Note: All parameters will be ignored if useMask is false. getMaskFromHansen, focalMode, and treeCoverThreshold will be ignored if forestMask is defined.

Parameters for defining training data

Parameter Type Description
getTrainingFromHansen boolean Whether or not to sample the UMD dataset for training data
training string Path to feature collection with training data
prepTraining boolean Whether or not to cache predictor data and export asset
forestValue number The number associated with forest points
numberOfPoints number Number of points to sample from UMD layer

Note: training will be ignored if getTrainingFromHansen is true. numberOfPoints will be ignored if getTrainingFromHansen is false. The first time running CODED, prepTraining must be true.

Parameters for CODED change detection

Parameter Type Description
minObservations integer # of consecutive observations to flag a change
chiSquareProbability float Threshold that controls sensitivity to change

Parameters for exporting and saving results

Parameter Type Description
outName string Output asset ID
numberOfChangesToExport integer # of disturbances to keep in output dataset
dateInt boolean Standardized dates to be 8 bit integers
maskProb boolean Mask changes that do not have a change probability of 1
flipMag boolean Make NDFI change magnitude positive
exportLayers object Layers to export in image stack

Note: dateInt will convert dates so that the date = date - startYear + 1.

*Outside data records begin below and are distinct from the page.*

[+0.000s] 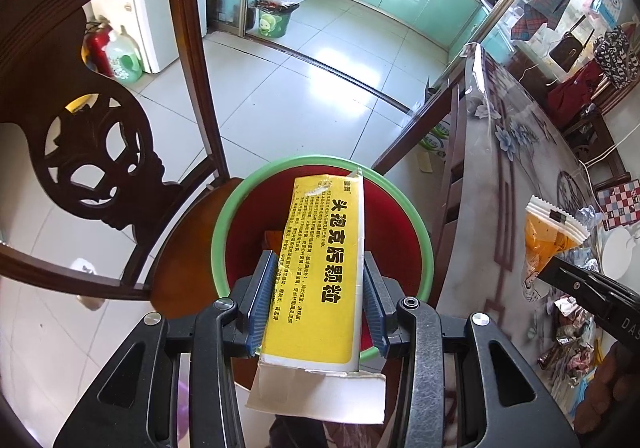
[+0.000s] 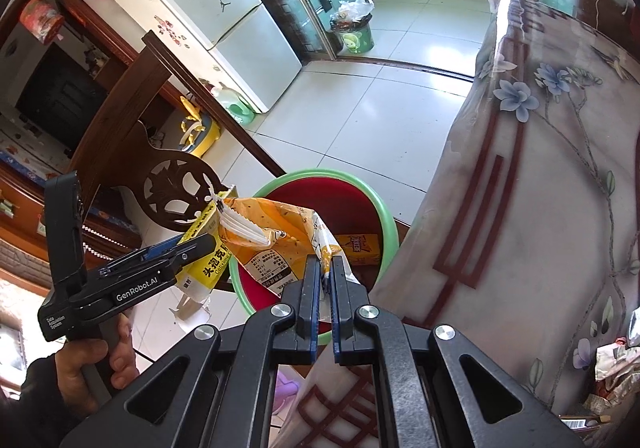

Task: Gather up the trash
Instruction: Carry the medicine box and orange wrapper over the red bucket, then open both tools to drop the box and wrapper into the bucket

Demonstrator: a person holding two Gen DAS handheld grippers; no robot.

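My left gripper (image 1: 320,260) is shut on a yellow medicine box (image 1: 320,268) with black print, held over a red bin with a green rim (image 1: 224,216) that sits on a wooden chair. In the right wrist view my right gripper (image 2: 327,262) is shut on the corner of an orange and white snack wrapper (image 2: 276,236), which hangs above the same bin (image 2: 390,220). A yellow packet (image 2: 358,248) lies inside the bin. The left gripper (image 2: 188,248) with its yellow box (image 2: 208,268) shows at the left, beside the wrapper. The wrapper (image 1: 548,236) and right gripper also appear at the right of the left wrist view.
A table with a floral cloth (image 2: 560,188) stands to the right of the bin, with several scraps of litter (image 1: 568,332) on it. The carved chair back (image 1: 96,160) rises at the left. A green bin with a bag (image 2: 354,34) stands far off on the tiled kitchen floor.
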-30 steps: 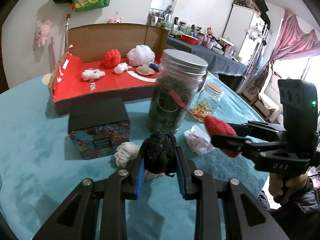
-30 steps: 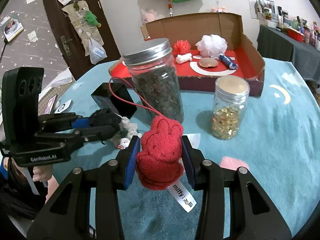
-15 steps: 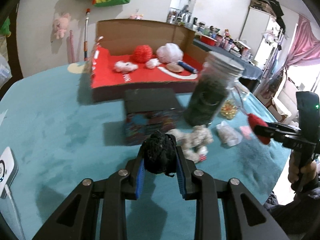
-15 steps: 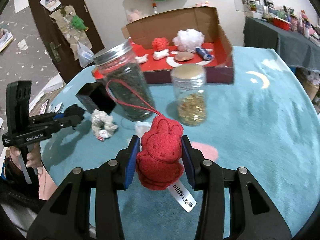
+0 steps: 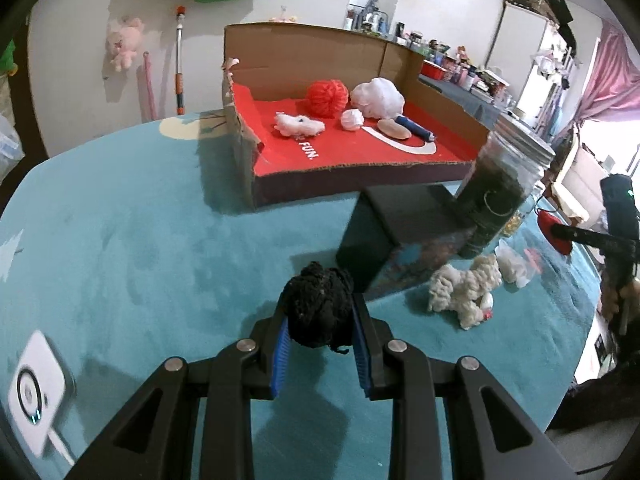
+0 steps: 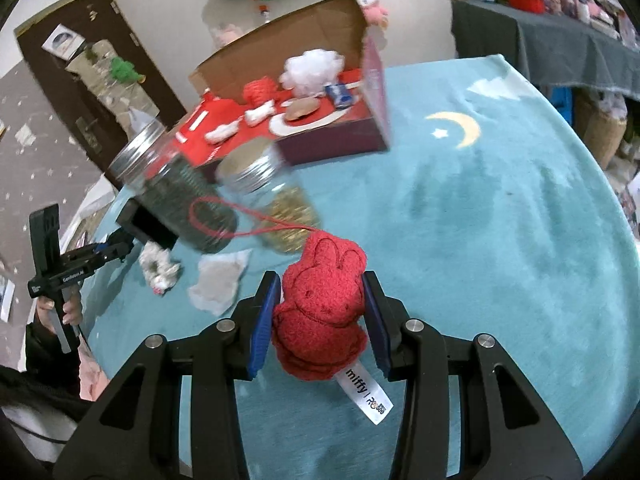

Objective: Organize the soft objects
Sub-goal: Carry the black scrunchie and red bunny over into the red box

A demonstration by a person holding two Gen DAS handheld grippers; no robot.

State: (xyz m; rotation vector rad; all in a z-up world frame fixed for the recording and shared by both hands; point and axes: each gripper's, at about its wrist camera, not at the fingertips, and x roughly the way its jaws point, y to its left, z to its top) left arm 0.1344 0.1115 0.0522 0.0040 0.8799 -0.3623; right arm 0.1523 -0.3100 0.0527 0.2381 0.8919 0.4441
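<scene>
Hand-held gripper (image 5: 320,332) tilts downward over the table (image 5: 140,240), pinching black pompom (image 5: 318,306).

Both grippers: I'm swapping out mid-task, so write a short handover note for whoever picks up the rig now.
Left gripper: shut on the black pom-pom.
Right gripper: shut on the red plush bunny.
Both are held above the teal table.
Done: red yarn ball, white puffs and small items already lie in the cardboard box.
Left: box both held toys, then likely the cream plush beside the jars.
</scene>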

Parameters for exporting the results in grid cells

Parameter Type Description
exportInGrids boolean Whether or not to split output into multiple tasks
gridFolder string Path to folder to save gridded results
gridSize number Length of grid edge in degrees
gridPrefix string Prefix for name to output grid assets
gridMin number Index of first grid to export
gridMax number Index of last grid to export
predefinedGrid string Path to feature collection with predefined grid

Note: All grid parameters will be ignored and the results will be exported in a single task if exportInGrids is false.

Tutorial (GUI)

Please refer to the following resources for further background information and tutorials for running CODED:

  • OpenMRV: An open-source resource for Forest Measurement, Reporting, and Verification (MRV). One Module in OpenMRV is CODED, with detailed background information, parameter descriptions, and examples using Javascript and a graphical user interface.
  • E-Learning: An interactive course on CODED narrated by Dr. Eric Bullock.